With 110 million children in the 5-12 age group, India is an obvious target for the ambitious One Laptop Per Child (OLPC) initiative pioneered by tech visionary Nicholas Negroponte. For Satish Jha, President, OLPC India, this will be a second connection with young children; the first happened in the 1980s, when his wife Amita was part of the anti-polio movement in India and saw the number of children afflicted come down from over 600,000 to around 100,000 in a few years. “Similarly, we think OLPC is a vaccination against ignorance,” says Jha. While OLPC in the US gifts one free XO laptop for every branded laptop purchased on online retailer Amazon, the organisation faces a challenge outside the US since laptops won’t be shipped. So, the initiative will now work with Amazon’s UK arm to enable people from India and other countries to propel this project forward.
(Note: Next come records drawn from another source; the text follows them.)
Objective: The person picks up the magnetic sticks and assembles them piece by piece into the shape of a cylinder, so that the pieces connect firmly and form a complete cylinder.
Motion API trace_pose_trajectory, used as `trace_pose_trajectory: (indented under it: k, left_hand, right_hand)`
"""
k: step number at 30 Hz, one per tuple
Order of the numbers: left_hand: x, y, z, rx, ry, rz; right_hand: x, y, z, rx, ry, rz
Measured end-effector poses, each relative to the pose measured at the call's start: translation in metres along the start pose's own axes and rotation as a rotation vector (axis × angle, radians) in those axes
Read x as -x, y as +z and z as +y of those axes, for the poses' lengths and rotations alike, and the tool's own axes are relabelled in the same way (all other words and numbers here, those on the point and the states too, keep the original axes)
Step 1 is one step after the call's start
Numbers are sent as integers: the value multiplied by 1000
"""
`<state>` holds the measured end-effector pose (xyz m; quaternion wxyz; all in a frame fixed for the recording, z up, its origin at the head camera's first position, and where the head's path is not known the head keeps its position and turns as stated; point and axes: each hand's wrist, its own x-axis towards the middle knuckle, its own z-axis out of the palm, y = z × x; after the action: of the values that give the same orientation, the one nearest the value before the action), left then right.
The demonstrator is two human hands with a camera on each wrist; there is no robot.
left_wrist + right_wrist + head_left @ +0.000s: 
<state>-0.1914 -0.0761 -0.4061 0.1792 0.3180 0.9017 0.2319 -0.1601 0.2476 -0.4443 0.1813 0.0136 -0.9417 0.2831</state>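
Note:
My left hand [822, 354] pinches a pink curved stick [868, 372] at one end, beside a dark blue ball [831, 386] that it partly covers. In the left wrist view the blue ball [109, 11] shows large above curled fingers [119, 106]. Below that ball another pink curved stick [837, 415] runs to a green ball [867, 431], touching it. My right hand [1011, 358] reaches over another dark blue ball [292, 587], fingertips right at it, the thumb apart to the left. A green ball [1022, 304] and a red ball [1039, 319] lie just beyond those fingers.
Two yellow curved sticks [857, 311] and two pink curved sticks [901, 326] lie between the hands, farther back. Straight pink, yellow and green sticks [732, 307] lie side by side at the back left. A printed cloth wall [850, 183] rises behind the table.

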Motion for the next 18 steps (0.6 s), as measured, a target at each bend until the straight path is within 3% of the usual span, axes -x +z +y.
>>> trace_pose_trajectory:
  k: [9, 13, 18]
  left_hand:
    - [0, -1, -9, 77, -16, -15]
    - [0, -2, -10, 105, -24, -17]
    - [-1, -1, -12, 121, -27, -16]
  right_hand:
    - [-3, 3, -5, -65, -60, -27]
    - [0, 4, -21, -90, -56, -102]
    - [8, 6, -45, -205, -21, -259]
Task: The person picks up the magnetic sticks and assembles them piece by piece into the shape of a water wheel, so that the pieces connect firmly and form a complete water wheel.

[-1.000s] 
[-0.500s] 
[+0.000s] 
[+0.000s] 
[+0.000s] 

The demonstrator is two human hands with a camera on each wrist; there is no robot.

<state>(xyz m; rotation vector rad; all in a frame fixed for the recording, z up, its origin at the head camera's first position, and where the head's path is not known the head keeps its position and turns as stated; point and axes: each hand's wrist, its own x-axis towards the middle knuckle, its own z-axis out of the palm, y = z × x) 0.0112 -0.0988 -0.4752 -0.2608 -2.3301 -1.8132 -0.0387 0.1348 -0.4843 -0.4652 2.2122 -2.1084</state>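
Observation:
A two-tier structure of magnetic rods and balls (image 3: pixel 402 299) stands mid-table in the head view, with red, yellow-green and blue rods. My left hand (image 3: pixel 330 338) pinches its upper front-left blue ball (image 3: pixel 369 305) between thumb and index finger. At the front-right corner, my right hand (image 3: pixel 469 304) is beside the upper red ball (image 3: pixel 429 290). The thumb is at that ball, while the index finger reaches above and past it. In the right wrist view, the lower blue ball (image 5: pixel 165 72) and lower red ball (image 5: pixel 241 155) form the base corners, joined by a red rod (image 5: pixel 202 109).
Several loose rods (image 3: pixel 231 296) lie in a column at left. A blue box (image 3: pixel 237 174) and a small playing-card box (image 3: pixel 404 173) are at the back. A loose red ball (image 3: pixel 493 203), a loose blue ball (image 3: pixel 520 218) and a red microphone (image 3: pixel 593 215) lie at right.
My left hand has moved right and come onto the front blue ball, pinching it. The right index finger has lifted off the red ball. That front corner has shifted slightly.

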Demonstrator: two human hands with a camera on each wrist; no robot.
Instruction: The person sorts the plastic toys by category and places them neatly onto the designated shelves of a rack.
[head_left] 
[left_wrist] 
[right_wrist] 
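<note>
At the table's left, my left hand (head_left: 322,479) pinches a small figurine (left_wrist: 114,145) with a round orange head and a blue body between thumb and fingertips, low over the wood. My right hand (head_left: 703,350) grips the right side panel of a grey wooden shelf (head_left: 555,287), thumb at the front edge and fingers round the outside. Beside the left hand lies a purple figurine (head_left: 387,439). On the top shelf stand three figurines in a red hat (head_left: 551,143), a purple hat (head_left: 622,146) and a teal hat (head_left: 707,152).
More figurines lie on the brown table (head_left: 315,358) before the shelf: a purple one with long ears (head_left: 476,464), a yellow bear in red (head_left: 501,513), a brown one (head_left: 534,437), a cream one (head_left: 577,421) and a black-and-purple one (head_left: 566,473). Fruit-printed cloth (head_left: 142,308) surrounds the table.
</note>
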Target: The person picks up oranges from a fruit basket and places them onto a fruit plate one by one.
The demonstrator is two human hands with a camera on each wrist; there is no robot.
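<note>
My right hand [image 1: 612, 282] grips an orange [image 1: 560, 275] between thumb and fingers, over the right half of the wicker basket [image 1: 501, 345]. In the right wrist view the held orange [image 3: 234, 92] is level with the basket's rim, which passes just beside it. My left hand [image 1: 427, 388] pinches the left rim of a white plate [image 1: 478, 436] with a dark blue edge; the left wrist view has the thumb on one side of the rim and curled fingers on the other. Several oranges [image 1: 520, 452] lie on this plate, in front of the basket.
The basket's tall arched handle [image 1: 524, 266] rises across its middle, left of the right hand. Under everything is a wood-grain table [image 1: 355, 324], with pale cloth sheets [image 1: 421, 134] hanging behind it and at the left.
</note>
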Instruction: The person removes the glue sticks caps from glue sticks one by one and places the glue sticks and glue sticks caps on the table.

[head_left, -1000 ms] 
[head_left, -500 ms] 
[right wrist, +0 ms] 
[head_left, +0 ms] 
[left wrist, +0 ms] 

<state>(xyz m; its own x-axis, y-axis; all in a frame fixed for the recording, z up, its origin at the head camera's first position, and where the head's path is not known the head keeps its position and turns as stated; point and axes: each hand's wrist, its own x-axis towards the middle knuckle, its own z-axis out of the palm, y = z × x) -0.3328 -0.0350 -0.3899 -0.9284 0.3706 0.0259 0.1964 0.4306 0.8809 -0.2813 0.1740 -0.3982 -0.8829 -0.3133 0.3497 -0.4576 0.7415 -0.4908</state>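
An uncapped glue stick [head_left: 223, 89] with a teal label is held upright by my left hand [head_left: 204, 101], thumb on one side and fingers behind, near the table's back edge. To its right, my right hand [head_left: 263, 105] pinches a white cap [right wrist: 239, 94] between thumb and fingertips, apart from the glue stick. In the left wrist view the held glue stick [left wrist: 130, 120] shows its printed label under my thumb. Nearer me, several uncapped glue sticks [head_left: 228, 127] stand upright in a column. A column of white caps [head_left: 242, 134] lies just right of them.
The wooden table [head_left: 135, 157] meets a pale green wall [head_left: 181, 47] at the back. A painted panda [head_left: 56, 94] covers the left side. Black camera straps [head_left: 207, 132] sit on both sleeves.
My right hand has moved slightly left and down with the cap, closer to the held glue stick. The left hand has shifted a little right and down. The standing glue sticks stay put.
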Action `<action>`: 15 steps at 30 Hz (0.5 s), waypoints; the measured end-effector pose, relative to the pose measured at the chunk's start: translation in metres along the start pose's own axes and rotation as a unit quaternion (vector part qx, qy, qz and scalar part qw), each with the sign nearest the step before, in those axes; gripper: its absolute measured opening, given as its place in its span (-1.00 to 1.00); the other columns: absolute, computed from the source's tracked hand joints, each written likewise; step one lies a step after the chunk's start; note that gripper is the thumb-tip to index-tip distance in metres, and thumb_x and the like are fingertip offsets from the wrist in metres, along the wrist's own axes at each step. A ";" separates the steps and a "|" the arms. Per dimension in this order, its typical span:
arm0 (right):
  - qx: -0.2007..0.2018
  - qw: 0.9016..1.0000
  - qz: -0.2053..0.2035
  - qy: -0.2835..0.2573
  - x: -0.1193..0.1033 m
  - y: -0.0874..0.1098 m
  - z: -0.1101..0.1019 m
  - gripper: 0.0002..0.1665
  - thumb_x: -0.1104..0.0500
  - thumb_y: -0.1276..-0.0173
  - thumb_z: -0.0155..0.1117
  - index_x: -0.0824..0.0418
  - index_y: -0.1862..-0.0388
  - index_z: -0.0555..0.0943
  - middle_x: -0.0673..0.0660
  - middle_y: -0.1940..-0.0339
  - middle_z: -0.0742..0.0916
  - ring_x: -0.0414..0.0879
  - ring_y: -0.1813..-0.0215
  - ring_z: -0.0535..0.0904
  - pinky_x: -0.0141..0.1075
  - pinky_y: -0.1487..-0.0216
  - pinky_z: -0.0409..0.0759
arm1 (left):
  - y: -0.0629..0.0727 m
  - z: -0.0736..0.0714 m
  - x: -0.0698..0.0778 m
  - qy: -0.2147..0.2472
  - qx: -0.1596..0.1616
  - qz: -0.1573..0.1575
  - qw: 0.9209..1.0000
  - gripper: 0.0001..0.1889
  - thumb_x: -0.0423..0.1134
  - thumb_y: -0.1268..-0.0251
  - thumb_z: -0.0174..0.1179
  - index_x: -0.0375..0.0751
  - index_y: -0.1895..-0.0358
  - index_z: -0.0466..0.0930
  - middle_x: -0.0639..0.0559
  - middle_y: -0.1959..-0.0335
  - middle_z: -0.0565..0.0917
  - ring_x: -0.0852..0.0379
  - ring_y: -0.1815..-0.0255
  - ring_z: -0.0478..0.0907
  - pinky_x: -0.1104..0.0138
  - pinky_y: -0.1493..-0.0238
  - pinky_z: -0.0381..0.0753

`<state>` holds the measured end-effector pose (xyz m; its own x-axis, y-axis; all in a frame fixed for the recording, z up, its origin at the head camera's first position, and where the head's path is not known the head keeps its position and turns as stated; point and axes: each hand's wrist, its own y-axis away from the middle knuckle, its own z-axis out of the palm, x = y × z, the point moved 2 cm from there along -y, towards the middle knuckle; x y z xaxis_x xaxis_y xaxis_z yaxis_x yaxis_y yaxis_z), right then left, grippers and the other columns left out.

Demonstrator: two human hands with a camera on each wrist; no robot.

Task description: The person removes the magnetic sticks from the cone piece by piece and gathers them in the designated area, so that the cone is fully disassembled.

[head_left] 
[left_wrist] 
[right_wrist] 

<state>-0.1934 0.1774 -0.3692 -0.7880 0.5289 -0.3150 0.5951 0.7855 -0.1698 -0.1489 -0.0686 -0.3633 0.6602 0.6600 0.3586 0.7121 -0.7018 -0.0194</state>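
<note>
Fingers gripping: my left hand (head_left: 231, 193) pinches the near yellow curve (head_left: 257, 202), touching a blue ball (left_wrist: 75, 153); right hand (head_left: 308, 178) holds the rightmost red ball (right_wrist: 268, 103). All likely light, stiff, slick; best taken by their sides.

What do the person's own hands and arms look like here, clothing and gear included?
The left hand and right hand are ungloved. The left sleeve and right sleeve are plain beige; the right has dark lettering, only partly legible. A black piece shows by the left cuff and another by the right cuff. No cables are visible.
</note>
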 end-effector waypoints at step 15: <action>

Jha is also pursuing other channels such as corporate sales, corporate social responsibility initiatives, international aid bodies and non-governmental organisations to boost reach. “We want to reach three million children this year and, in five or six years, we expect to set up a much larger national network,” he says. In a power-starved country like India, he sees some of the XO laptop’s technical specifications— solar power, low power utilisation and even a hand crank—as key reasons for the success of this initiative. “We also offer the XO laptop on both open source and Microsoft-based operating systems and our laptops can be used in the open, in broad daylight,” says Jha. Rather than compete with corporate laptop makers, OLPC says it is carving out its own niche in the country. “We don’t want to be bracketed in that league… we hope to enable millions of Indians to get computer literate,” claims Jha.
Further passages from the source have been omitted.